What you are asked to do.
All of the listing should be returned as written, apart from any picture in it.

Collected material.
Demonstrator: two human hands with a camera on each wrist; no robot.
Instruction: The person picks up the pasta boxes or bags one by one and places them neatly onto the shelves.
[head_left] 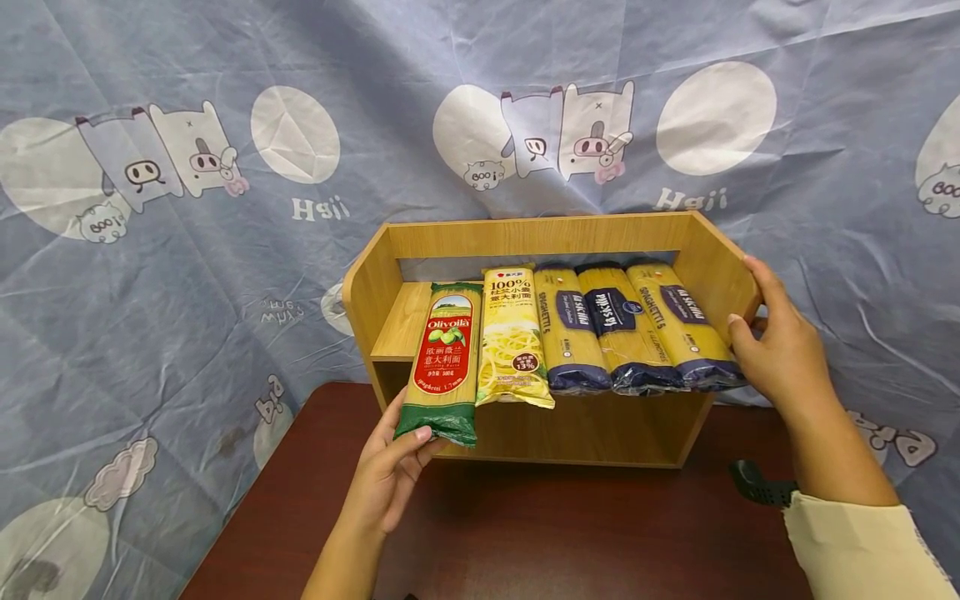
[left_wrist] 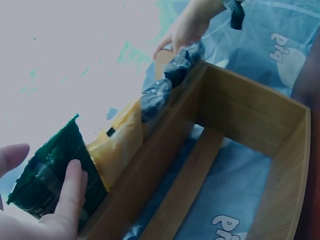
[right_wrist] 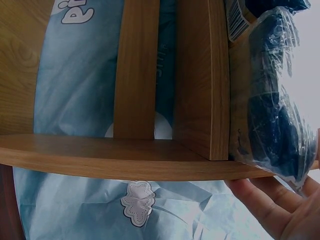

Answer to this exercise.
Demonstrator: two human hands with a camera on each wrist; no robot.
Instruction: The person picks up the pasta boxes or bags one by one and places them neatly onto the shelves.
[head_left] 
[left_wrist] 
[right_wrist] 

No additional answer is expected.